Nigel Farage came under scrutiny for a number of issues concerning his finances:

===Christopher Harborne donation===
The Guardian uncovered that Nigel Farage received £5 million from Thailand-based billionaire Christopher Harborne, a cryptocurrency entrepreneur. Farage had initially declared that he did not intend to stand in the 2024 United Kingdom general election; he changed his mind weeks after receiving this donation, and was elected as a Member of Parliament for the Clacton constituency.

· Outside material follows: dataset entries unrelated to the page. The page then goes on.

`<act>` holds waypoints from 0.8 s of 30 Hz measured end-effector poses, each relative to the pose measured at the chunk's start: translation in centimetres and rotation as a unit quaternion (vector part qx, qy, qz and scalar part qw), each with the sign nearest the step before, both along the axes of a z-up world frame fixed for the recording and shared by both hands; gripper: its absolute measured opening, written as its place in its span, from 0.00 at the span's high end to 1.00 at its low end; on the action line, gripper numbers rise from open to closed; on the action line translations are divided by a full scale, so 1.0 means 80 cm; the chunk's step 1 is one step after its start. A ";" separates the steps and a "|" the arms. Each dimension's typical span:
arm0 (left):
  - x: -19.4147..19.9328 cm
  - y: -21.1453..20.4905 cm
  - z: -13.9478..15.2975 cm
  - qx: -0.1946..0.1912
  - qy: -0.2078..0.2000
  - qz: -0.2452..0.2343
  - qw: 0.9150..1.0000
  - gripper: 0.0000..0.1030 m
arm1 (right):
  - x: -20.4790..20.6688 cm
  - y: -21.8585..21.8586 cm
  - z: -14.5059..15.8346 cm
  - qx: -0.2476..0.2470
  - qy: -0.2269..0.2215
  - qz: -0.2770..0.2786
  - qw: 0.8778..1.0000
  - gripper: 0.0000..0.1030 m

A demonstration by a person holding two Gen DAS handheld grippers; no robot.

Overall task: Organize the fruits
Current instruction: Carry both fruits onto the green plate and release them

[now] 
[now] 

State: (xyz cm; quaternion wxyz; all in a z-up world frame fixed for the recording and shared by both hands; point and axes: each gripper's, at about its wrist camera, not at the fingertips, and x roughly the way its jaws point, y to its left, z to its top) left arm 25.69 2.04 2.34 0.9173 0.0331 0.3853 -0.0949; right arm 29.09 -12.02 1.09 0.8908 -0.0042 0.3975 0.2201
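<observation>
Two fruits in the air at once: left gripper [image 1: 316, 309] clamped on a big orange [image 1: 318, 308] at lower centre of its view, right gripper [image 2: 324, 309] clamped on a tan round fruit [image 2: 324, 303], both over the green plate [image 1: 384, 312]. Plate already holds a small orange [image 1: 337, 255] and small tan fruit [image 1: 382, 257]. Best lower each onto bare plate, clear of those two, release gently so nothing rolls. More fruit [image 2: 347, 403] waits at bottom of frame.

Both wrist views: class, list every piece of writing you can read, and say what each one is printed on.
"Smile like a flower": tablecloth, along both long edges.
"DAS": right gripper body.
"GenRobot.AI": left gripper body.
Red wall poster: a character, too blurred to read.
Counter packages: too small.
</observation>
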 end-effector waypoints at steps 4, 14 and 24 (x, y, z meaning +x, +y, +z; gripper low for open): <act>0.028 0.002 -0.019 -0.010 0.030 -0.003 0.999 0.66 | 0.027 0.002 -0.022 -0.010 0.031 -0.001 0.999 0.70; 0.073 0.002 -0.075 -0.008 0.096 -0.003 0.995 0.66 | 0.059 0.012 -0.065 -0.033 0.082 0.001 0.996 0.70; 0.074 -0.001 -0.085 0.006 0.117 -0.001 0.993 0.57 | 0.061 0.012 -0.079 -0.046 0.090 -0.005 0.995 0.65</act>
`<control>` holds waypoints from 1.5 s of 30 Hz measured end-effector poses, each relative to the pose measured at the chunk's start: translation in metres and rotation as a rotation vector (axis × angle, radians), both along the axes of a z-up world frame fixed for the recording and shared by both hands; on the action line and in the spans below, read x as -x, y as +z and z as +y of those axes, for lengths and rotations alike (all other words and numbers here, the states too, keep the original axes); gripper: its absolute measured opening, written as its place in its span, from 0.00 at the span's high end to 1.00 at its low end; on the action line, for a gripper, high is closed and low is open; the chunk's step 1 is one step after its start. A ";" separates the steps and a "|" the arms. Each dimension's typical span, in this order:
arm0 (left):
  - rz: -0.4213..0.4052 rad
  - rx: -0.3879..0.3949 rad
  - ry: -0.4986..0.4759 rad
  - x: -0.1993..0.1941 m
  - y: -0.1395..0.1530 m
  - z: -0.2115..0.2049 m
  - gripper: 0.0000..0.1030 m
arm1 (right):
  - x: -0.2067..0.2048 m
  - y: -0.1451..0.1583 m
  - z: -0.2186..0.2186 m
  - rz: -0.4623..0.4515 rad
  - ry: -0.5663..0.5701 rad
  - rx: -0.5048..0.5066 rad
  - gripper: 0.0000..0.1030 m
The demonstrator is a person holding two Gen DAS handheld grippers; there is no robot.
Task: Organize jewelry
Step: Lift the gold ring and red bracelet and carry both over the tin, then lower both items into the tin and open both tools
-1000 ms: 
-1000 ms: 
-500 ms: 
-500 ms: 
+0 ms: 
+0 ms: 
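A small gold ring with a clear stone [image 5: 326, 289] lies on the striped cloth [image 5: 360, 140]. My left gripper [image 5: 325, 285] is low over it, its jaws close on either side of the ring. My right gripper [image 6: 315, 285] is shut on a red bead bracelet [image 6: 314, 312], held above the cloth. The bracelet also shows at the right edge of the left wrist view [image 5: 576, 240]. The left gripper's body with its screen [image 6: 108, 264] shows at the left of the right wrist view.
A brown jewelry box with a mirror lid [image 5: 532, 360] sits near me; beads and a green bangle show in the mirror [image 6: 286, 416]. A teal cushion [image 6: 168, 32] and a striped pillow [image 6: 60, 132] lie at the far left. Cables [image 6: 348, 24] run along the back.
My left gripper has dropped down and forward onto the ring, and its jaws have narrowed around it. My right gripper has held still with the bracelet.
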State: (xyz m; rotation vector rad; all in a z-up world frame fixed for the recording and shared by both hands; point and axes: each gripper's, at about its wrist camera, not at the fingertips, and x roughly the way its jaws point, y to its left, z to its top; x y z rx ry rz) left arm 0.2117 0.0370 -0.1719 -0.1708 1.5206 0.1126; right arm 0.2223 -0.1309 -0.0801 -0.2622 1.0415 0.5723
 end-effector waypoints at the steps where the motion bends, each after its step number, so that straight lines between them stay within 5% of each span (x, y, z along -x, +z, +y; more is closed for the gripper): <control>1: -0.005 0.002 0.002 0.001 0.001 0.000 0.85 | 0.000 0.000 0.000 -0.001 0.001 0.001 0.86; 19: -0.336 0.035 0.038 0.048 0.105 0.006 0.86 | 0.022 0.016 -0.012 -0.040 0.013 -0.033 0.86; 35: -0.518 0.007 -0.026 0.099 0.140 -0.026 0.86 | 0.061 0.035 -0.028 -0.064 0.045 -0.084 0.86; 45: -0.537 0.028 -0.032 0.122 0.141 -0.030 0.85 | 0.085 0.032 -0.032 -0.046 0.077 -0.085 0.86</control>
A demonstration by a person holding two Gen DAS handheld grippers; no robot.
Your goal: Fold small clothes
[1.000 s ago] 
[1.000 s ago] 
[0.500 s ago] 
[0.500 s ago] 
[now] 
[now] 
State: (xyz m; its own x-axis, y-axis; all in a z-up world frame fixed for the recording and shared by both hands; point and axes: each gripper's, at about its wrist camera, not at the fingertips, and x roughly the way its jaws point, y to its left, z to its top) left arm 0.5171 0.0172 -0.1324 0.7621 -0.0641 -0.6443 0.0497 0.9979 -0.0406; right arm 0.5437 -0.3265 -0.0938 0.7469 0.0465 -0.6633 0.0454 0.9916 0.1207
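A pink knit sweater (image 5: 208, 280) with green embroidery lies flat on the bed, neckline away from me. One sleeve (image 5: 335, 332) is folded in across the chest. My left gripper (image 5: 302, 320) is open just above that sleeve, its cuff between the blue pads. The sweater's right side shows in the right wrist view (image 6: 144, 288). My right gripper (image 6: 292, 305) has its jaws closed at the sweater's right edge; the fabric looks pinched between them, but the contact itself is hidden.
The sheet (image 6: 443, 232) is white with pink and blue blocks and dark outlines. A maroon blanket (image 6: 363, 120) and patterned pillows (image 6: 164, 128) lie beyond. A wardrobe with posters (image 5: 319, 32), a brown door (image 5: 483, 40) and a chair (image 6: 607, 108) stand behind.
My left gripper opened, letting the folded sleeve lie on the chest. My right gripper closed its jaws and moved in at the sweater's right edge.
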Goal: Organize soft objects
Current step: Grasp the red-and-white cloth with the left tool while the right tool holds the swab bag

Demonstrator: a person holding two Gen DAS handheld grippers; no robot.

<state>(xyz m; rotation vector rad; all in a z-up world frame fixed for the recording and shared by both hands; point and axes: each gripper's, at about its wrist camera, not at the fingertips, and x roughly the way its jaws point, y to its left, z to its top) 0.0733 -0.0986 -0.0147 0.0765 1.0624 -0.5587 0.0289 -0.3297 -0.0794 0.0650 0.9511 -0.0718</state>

According to parliamentary rules, Farage had to declare any benefits received in the 12 months before becoming an MP and Farage had failed to declare this "gift". Farage said the money was given as an "unconditional gift". He also said it was given to pay for his security, that it was a reward for campaigning for Brexit and that he could spend it on whatever he wanted.

Harborne told The Daily Telegraph that the money was "to support Nigel's security not just now, but for the rest of his life", stating that at the time he made the gift "I never thought he would go back into politics".

The Parliamentary Commissioner for Standards launched an inquiry to determine if Farage had broken the rules of the House of Commons with possible punishments including suspension or expulsion from the house for the most serious breaches. Farage said he was under "no obligation" to declare the gift from Harborne because it had been given before he was an MP. If the investigation results in a suspension longer than ten sitting days or 14 calendar days, officials would circulate a recall petition in the constituency, and this would force a by-election if successful.

This payment was also referred to the National Crime Agency after the banks raised a suspicious activity report as they could not track the origin of the funds.

The Guardian reported in July that Farage had told colleagues in March 2024, prior to Harborne's gift, that he would need £1m a year to justify running to be an MP, and £5m in total to cover the 2024–2029 period. Reform have stated that the Guardian's report was incorrect.

On 3 August 2026, The Guardian reported that in March–April 2024, Farage, Tice and Cottrell had agreed that Farage would return to frontline politics. On the same day, Farage said that he: "had no intention about returning to politics, or as leader of Reform, but in the spring of that year I did talk to Richard Tice about what the liabilities would be if … I was to come back to that position".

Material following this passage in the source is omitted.